Personal life
- Born: 1973 Sin Tai Village, Yinmabin Township, Sagaing Region, Myanmar
- Education: B.A(Buddhism) M.A(Buddhism) Magadh University, Ph.D
- Other name: Shwesannwe Sayadaw
- Occupation: Buddhist monk

Religious life
- Religion: Buddhism

= Shwesannwe Sayadaw =

Burmese Theravada Buddhist monk (born 1973)

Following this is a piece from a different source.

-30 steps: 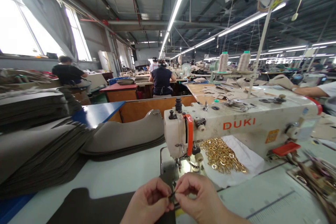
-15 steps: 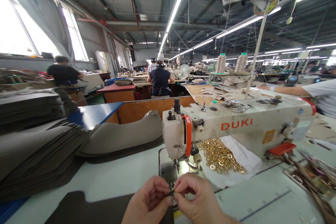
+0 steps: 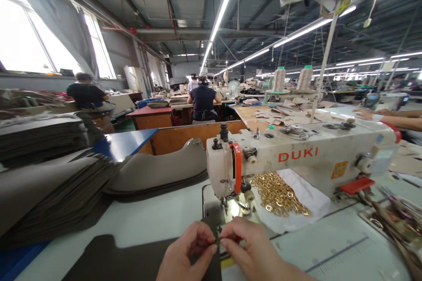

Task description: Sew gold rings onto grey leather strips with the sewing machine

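Observation:
My left hand and my right hand meet at the front of the sewing machine, both pinched on a small dark piece too small to make out. Just beyond the fingertips is the machine's needle area, lit by a lamp. A dark flat panel lies on the table under and left of my left hand. Gold metal rings are heaped on a white cloth behind the machine's needle end, beneath its arm.
Stacks of grey-brown panels fill the left side, with another stack left of the machine head. On the right is a tray with straps and tools. A person's arms reach in at right; other people sit farther back.
The view has shifted slightly, moving the scene a little to the right. Both hands keep their pinch, with slightly changed finger positions. At the right, another person's arms have moved.

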A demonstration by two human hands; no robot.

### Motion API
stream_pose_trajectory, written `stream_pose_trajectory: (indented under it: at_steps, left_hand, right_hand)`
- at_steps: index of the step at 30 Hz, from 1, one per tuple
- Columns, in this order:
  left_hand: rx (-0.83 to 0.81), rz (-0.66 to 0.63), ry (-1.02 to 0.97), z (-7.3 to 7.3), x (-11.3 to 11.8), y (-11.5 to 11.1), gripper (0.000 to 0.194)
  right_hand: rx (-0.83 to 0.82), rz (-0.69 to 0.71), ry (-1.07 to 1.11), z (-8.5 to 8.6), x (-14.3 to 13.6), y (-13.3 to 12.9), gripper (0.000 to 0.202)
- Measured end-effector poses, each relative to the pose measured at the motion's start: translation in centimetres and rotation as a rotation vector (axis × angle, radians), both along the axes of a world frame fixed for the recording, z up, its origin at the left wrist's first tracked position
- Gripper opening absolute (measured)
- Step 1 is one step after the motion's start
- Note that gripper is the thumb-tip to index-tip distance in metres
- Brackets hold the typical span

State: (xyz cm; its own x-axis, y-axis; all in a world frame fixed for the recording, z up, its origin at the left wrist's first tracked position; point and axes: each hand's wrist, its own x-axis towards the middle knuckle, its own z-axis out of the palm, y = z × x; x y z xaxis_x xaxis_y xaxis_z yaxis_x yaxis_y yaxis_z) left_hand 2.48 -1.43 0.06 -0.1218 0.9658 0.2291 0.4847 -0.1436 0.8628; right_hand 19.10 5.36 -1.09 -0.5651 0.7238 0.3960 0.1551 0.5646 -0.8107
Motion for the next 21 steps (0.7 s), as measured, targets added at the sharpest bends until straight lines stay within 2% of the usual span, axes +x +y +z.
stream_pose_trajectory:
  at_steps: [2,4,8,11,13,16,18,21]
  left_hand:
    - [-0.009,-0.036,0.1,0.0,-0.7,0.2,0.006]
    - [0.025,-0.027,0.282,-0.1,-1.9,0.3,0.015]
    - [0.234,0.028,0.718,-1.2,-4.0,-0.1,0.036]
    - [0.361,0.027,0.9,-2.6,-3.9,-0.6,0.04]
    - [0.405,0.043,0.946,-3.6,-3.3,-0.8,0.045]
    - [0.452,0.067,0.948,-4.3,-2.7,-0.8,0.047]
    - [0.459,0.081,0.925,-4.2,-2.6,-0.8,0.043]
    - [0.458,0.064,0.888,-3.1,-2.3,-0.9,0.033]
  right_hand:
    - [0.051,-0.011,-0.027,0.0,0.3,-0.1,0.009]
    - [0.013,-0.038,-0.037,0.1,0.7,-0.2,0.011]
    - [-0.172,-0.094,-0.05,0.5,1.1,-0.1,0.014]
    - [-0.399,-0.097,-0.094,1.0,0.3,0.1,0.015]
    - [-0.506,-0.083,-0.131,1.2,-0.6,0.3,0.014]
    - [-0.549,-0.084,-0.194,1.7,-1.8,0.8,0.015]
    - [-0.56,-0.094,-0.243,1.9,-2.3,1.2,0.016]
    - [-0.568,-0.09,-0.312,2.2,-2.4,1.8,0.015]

Ashin Vāyamānanda (အရှင်ဝါယမာနန္ဒ), commonly known as Shwesannwe Sayadaw (ရွှေဆံနွယ်ဆရာတော်), is a Burmese Theravada Buddhist monk. He was conferred the title of Dhamma Kathika Bahujanahitadhara, one of the highest religious titles, by the government of Myanmar. Sayadaw was a religious representative in the Buddhist cooperation between Myanmar and China. In 2013, he built the charitable Shwesannwe clinics in Sintai to offer free primary medical health care for the poor. He later expanded into an eye hospital in 2018.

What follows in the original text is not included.